**Task**
Using the entries that follow, transcribe only the lines from the line with "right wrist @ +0" to the line with "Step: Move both", both included, exactly as they stand and without pictures.

**Extracted records**
↓

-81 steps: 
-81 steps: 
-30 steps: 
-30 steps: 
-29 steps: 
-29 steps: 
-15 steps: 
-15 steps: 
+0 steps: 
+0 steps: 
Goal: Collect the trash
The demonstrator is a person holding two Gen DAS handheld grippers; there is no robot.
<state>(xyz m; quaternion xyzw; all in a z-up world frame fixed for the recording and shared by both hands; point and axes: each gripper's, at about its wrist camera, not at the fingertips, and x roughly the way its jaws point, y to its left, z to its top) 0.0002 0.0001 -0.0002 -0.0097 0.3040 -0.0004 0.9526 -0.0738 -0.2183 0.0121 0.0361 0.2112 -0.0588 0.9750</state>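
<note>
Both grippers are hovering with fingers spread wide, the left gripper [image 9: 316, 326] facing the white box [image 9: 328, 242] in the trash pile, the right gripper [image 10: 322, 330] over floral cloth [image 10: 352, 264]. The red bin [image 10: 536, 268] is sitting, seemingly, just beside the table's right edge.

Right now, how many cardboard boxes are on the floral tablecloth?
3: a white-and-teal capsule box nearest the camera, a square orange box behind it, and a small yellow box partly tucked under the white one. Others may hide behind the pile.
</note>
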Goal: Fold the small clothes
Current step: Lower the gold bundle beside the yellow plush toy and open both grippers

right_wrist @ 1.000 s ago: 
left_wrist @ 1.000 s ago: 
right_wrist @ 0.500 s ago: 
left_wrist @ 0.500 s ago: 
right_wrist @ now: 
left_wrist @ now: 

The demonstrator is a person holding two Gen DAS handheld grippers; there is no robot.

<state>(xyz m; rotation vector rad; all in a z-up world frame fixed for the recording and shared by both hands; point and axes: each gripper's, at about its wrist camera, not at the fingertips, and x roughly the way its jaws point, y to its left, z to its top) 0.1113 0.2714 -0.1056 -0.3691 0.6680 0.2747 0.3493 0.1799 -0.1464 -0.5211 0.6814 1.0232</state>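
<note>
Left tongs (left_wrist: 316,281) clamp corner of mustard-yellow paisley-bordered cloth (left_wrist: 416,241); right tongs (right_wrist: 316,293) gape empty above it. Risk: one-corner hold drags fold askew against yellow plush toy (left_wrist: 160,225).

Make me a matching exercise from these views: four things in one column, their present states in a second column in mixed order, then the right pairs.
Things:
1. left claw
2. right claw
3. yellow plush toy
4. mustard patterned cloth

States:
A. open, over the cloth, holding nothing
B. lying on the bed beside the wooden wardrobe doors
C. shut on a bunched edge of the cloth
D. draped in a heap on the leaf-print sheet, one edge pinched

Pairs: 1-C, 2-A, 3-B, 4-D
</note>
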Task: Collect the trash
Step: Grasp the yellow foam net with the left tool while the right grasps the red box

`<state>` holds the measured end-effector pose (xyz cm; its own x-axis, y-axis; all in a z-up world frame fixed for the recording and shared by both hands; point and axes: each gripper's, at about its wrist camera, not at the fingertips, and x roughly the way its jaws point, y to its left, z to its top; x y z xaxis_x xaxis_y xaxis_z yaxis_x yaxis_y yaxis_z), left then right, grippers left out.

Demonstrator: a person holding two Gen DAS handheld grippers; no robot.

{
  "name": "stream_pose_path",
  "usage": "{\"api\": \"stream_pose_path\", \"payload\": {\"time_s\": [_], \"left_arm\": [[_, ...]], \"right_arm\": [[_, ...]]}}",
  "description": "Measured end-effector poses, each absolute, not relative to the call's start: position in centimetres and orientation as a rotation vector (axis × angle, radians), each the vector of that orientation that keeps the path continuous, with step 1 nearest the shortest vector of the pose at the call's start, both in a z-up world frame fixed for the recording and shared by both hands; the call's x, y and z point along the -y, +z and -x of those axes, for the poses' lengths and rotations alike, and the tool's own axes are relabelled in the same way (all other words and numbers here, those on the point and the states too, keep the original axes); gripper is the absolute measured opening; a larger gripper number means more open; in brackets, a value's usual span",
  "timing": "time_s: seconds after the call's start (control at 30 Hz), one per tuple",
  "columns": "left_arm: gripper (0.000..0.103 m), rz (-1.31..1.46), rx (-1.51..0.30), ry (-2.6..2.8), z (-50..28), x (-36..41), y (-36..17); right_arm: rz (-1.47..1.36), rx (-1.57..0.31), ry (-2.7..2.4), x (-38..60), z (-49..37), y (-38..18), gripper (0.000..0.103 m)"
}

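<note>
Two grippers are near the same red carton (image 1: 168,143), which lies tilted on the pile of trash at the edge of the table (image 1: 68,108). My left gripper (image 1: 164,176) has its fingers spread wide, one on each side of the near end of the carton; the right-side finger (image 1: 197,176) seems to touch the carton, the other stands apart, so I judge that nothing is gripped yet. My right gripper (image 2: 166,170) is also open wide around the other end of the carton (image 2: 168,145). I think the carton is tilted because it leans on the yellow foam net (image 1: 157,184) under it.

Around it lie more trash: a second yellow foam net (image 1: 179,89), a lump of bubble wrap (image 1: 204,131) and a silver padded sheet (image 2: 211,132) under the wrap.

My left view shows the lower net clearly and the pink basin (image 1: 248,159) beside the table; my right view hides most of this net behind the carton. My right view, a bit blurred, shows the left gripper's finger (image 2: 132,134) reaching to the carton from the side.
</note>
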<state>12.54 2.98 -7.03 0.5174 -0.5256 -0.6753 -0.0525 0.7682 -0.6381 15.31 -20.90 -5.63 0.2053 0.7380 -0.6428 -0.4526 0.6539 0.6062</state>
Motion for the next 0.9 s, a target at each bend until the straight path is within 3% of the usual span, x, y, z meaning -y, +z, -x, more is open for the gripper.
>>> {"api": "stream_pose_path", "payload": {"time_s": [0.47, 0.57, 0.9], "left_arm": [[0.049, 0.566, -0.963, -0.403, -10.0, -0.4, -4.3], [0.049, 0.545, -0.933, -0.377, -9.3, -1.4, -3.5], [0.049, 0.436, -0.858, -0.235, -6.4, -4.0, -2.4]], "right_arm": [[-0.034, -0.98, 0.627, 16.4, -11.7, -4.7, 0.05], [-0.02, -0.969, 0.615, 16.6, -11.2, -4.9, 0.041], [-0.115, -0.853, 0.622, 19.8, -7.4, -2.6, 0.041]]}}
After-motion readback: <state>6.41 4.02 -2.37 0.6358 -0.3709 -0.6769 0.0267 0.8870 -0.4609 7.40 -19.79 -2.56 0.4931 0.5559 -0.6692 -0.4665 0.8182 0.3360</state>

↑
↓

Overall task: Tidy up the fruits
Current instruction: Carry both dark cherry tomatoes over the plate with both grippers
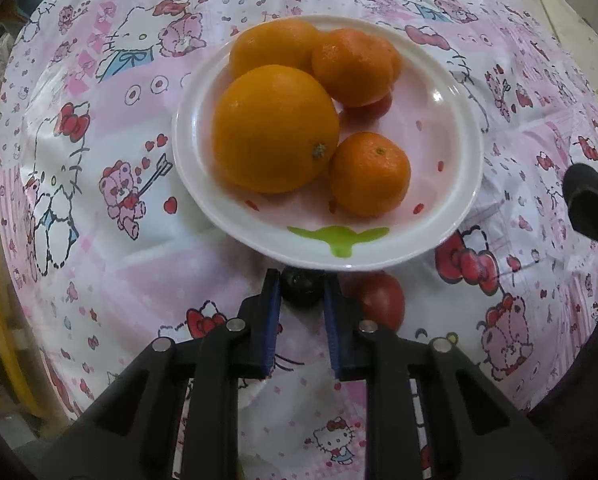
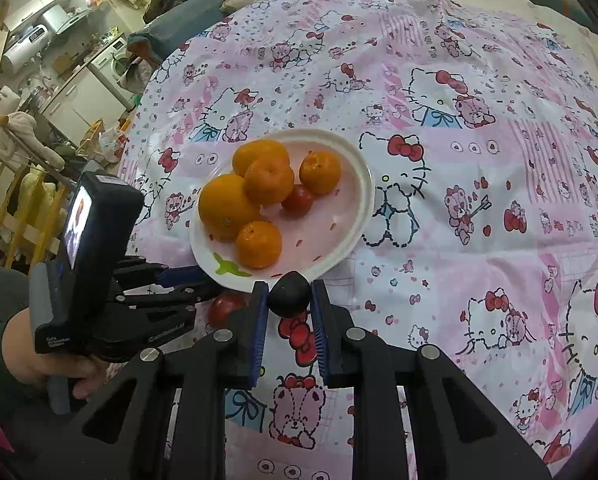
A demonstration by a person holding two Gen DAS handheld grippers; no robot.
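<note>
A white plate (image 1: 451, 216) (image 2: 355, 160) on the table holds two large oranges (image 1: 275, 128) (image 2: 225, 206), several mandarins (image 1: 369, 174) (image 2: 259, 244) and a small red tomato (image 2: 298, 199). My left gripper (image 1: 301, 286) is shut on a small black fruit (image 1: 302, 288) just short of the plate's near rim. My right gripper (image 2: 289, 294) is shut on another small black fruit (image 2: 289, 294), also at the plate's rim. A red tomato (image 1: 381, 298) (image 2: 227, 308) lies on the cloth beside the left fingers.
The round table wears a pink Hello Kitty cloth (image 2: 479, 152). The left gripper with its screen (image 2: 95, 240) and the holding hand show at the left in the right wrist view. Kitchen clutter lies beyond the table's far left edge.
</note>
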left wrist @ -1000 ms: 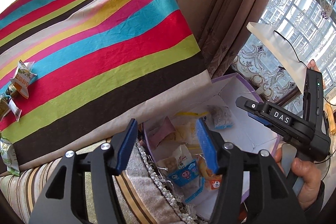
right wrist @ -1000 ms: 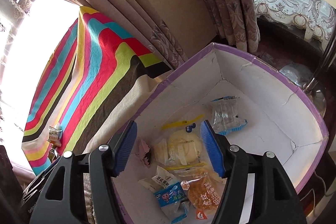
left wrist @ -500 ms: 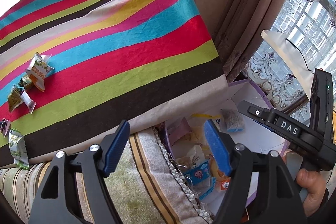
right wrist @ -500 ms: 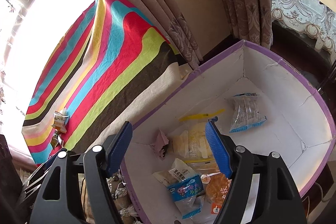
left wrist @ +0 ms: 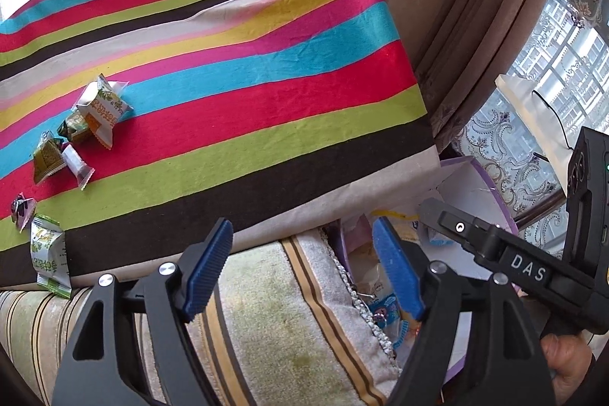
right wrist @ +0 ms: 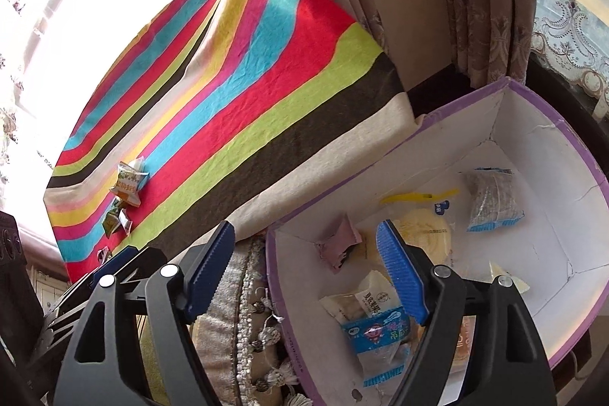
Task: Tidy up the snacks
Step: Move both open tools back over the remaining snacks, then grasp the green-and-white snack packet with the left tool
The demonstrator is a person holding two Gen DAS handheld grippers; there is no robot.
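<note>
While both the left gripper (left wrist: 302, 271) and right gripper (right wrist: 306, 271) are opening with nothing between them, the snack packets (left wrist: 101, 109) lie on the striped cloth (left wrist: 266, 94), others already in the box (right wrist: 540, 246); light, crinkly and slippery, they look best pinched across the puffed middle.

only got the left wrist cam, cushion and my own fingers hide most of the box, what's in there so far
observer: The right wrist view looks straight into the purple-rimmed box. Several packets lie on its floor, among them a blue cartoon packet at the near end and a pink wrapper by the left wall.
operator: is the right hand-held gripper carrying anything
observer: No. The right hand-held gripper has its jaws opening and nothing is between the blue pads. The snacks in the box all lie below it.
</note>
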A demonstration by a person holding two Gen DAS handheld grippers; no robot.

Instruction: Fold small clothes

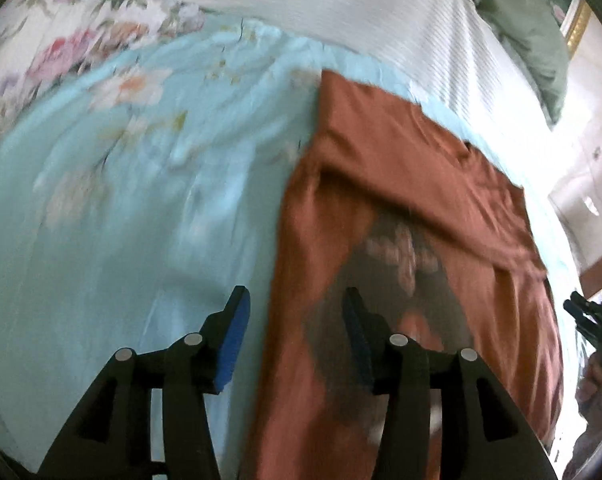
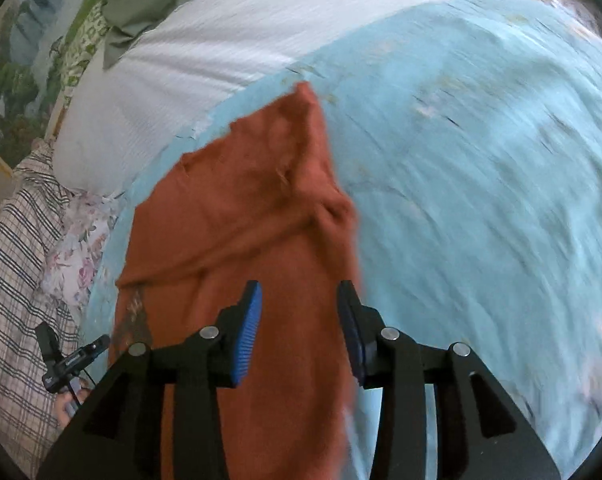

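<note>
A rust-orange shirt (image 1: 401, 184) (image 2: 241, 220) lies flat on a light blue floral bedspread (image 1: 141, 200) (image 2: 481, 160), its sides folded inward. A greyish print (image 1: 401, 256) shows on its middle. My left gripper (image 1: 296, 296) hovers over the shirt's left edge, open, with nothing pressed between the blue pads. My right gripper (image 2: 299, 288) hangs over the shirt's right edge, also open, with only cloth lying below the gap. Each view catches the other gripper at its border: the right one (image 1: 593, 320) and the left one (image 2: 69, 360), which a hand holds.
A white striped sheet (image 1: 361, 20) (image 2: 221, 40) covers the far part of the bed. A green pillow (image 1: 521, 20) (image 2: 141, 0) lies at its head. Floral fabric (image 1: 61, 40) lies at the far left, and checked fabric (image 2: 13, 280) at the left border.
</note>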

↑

**Written solution**
right wrist @ +0 ms: 
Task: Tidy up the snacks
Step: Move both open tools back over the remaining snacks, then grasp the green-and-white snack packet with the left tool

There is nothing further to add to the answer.